Eugene shook off his heebie-jeebies and grinned at her. “I’ll bet you have. Let’s go show Chuck. Maybe then I can take you and your twin out for some—”
Before he could finish, he felt an all-too-solid and sharp elbow in his rib cage.
Chapter 21
SHIELD
Dice stared at his reflection in the opaque window of the government Humvee and sighed. Working with Deep Shield was like trying to see through that darkened glass. They’d told him they were having a problem with a mechanism but wouldn’t tell him which one. He’d asked which tools to bring. They said none—they would provide the tools. He had to assume, therefore, that this was one of the units they’d developed themselves, which brought up the question:
Why am I being asked to troubleshoot and repair it?
He became aware that he was arriving at the Deep Shield facility by a subtle shift in the road noise—as if the Humvee were driving down a narrow alley or possibly a tunnel. He ended up, as always, inside the big hangar. He was escorted to the workshop he always used when working with the Deeps and was presented with a robot brain case that might have come from one of his bots . . . except for the fact that it was twice the size and oddly shaped.
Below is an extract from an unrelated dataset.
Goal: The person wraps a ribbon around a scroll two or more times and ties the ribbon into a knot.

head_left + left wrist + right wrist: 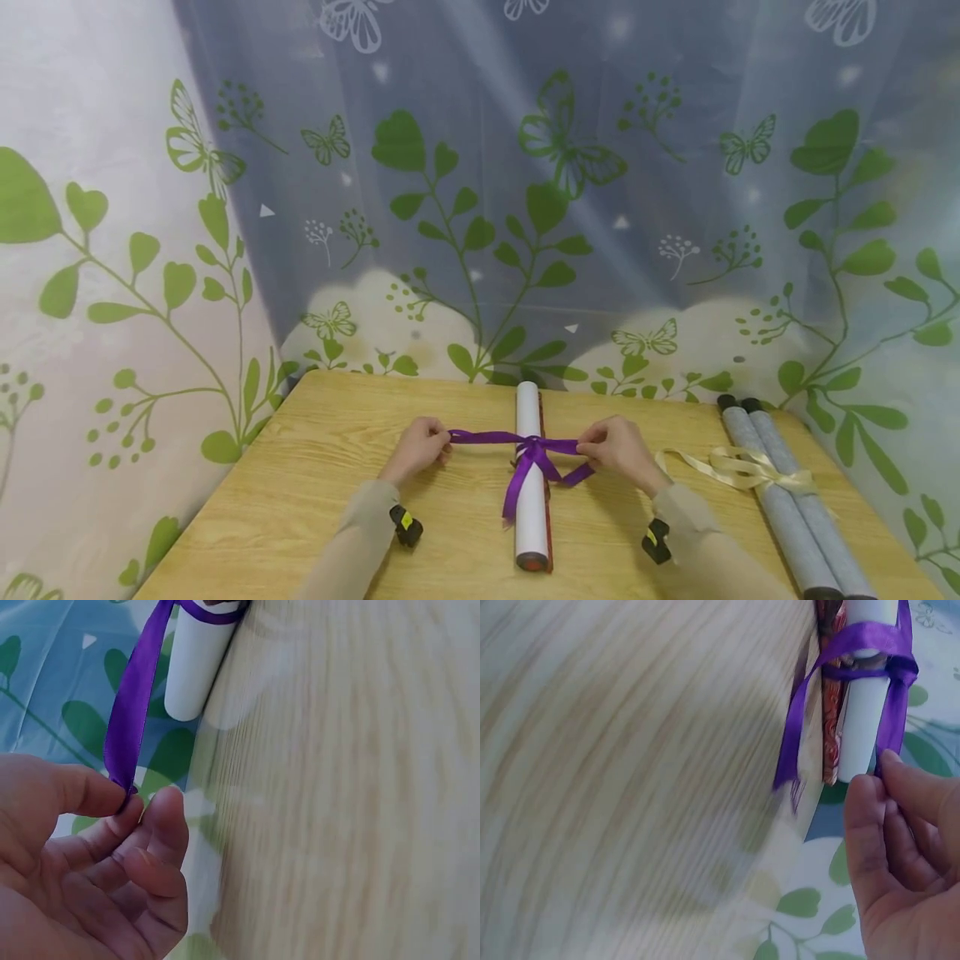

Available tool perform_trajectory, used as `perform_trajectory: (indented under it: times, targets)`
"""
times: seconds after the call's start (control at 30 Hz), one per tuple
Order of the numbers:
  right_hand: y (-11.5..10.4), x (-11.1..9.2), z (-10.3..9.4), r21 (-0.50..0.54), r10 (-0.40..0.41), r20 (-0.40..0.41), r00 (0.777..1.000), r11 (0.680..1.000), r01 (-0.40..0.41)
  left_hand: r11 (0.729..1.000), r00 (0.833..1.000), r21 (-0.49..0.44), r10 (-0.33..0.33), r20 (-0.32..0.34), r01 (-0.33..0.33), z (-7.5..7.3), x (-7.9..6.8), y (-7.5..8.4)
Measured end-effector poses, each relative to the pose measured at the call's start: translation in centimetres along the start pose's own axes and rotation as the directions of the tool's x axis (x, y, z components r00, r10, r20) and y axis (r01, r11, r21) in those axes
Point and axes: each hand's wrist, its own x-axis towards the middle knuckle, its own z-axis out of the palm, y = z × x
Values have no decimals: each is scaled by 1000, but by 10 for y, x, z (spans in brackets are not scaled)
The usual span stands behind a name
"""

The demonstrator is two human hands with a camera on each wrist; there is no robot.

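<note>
A white roll (529, 508) lies lengthwise on the table, with a thin red patterned strip (831, 712) along its side. Around both runs a purple ribbon (534, 454), knotted on top with two tails hanging down. My left hand (422, 446) pinches one stretch of the ribbon between thumb and forefinger, out to the left of the roll. On the opposite side my right hand (617, 450) pinches another stretch with thumb and forefinger. Between the hands the ribbon is drawn nearly straight across the roll. In the right wrist view a frayed ribbon tail (789, 761) dangles free.
Two grey rolls (798, 508) with black ends lie at the table's right side, tied together with a cream ribbon (765, 475). The wooden table (300, 500) meets a curtain (480, 250) printed with leaves and butterflies at its back edge.
</note>
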Motion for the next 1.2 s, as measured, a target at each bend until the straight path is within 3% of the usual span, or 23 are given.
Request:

The Forward Kinetics robot brain cases were nearly spherical; this one was roughly football shaped.
Well, there was that, and the CPU was missing. He could tell that without even opening the case. All the weight was in one end.
“What’s this from?” he asked the tech who’d been assigned to him—a sergeant named Cherise Kelly.
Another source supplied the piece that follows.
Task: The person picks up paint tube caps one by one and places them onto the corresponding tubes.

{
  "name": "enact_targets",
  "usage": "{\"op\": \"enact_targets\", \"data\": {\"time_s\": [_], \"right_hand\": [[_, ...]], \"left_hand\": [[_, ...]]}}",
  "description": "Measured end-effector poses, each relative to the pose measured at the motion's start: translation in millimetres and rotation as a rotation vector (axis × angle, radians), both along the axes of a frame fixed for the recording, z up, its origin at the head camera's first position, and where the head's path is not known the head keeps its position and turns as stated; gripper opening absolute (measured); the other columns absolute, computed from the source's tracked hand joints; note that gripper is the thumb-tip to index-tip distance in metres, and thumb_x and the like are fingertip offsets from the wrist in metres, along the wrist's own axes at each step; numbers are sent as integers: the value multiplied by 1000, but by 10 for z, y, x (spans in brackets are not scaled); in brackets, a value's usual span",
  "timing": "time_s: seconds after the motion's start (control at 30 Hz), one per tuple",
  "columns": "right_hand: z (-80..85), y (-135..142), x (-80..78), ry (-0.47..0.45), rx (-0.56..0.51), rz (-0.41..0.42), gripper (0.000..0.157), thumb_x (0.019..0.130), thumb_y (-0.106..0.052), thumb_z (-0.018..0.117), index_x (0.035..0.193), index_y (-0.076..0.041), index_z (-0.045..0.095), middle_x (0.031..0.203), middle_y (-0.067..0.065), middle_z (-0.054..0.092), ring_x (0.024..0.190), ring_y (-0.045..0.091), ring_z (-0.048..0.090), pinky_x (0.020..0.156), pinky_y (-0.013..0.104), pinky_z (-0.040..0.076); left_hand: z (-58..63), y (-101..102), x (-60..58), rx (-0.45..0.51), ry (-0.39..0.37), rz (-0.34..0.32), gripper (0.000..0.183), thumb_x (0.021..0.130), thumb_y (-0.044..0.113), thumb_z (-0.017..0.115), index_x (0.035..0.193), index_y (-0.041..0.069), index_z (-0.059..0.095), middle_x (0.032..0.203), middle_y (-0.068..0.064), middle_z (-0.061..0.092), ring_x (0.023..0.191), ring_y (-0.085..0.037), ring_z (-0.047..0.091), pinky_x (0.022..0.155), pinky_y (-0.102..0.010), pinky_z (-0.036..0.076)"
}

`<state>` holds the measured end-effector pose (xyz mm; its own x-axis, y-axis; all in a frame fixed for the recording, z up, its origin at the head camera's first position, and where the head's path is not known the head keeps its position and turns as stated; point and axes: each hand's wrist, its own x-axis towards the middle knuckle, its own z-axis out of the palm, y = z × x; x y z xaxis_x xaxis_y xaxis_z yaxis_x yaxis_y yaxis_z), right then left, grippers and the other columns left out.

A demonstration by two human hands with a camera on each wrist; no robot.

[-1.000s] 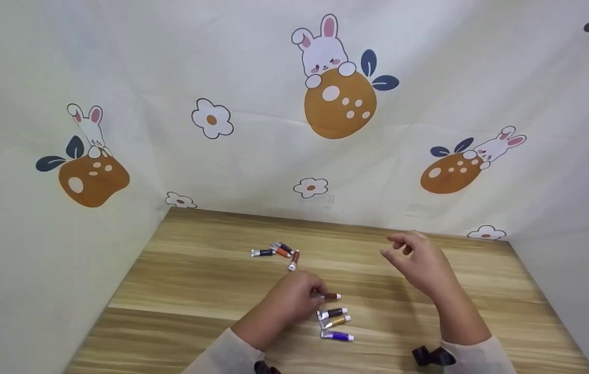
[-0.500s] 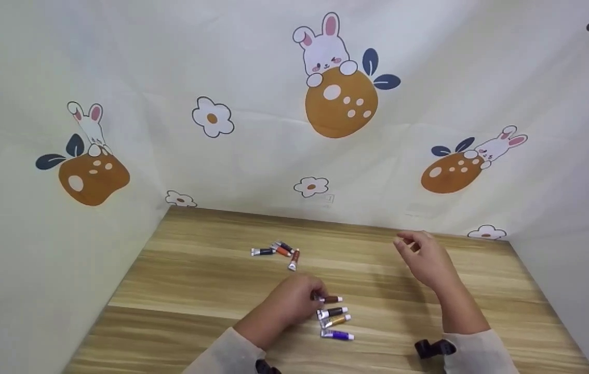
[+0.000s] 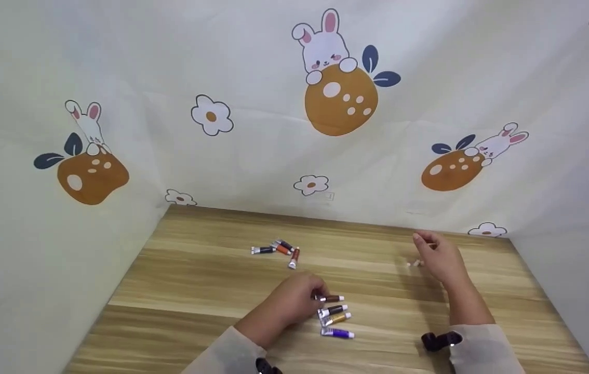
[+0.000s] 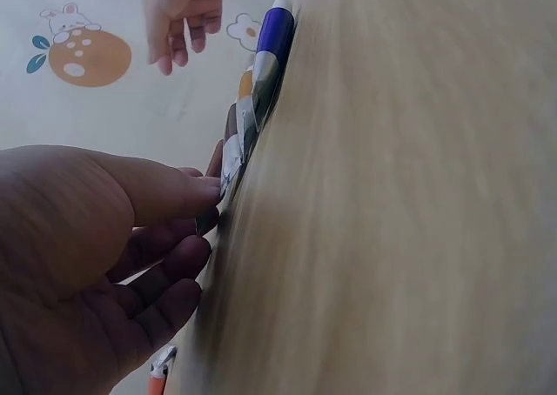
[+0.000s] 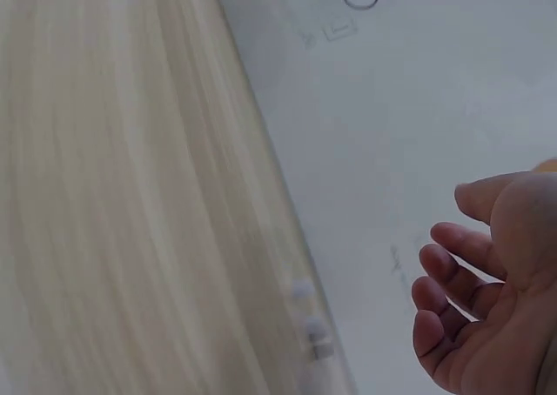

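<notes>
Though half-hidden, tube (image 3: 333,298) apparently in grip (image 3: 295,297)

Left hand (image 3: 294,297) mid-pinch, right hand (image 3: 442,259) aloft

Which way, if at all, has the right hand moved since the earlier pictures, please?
Yes, the right hand has moved rightward in the head view, nearer the printed flower to its right.

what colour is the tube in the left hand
The tube has a brown body and a white cap; it shows best in the head view.
</notes>
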<state>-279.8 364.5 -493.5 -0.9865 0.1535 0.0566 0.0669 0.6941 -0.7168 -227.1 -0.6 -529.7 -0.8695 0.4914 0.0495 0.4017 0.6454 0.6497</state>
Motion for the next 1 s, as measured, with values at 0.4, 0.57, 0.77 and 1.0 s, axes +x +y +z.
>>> {"op": "enact_targets", "data": {"time_s": [0.4, 0.57, 0.77, 1.0], "right_hand": [[-257, 224, -81, -126, 14, 85, 75, 100, -55, 70, 152, -3, 57, 148, 24, 63, 133, 38, 61, 104, 44, 52], [-356, 262, -89, -151, 36, 128, 84, 96, -56, 76, 153, 1, 53, 151, 22, 63, 138, 40, 61, 113, 51, 51], [-423, 295, -101, -133, 64, 147, 86, 93, -53, 81, 150, 5, 55, 148, 23, 65, 132, 37, 65, 109, 46, 53], [-422, 297, -92, -143, 137, 144, 79, 89, -51, 85, 142, 3, 63, 134, 24, 70, 122, 35, 65, 106, 52, 51]], "left_hand": [[14, -9, 4, 2, -17, -10, 11, 93, 11, 78, 97, 21, 80, 97, 8, 71, 93, -6, 62, 89, -32, 55], [-3, -12, -7, 4, 3, -21, 7, 95, 14, 76, 97, 20, 80, 97, 8, 72, 93, -6, 63, 89, -31, 55], [-7, -11, -17, 1, 1, -26, 7, 96, 14, 75, 97, 19, 80, 98, 8, 73, 92, -6, 64, 90, -32, 56], [4, -7, -13, -10, -7, -21, 8, 96, 14, 75, 96, 20, 80, 98, 8, 72, 92, -6, 63, 89, -32, 56]]}}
Sergeant Kelly didn’t even blink. “It’s from one of our new units.”
“Based on the Hob-bot, Bilbo designs?”
“Yes, sir.”
“I’m flying blind here, Cherise. What else can you tell me about the unit?”
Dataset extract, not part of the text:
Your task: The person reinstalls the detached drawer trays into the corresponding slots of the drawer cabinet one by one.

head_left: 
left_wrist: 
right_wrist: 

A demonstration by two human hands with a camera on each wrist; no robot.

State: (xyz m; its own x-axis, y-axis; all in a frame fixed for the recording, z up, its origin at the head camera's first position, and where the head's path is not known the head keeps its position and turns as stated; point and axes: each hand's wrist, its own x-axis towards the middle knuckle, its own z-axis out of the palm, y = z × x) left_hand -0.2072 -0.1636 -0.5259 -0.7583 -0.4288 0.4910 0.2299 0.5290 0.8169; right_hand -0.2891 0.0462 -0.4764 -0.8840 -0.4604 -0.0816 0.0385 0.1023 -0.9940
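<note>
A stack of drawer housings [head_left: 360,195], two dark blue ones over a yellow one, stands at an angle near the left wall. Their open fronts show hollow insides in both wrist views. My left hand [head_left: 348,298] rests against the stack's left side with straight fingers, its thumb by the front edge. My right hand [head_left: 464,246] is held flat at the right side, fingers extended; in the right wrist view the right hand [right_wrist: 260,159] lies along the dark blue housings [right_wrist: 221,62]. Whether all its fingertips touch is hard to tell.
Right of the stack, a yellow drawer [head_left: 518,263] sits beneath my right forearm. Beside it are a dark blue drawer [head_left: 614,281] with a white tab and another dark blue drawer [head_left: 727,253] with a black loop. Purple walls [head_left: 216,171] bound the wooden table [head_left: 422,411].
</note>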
She looked momentarily uncomfortable. “Sorry, Dr. Kobayashi, but I’m not authorized to tell you any more than that.”
“Well, you’re going to have to tell me more, because I need to know what the heck you expect me to do with this.”
“We were hoping you could fix it.”
“Fix it. What’s it doing? Or not doing, as the case may be.”
“It’s not working. The unit loses its balance.”
“Where’s the CPU?”
“In our lab.”
“I’ll need to see it.”
“Sorry, sir. You can’t. It’s classified.”
He thought about that for a moment, then said, “Okay. You realize I might not be able to do anything without seeing the CPU.”
She said nothing.
He balanced the brain case on the palm of one hand. It tilted to the side the gyro was in. “If I have no idea how the casing balances with the CPU in it, I might not be able to troubleshoot this.”
“Yes, sir.”
“Right.” He sighed. Science without communication rarely ends in progress, he thought. How can these guys not get that? Dice put the case down on the workbench and assessed the tools they’d supplied. They were like the ones he had back at FK but reengineered to fit the closures of the larger unit. Weird. He didn’t see any reason the standard sizes wouldn’t have worked. No wonder military-issued tools cost as much as a fleet of Teslas.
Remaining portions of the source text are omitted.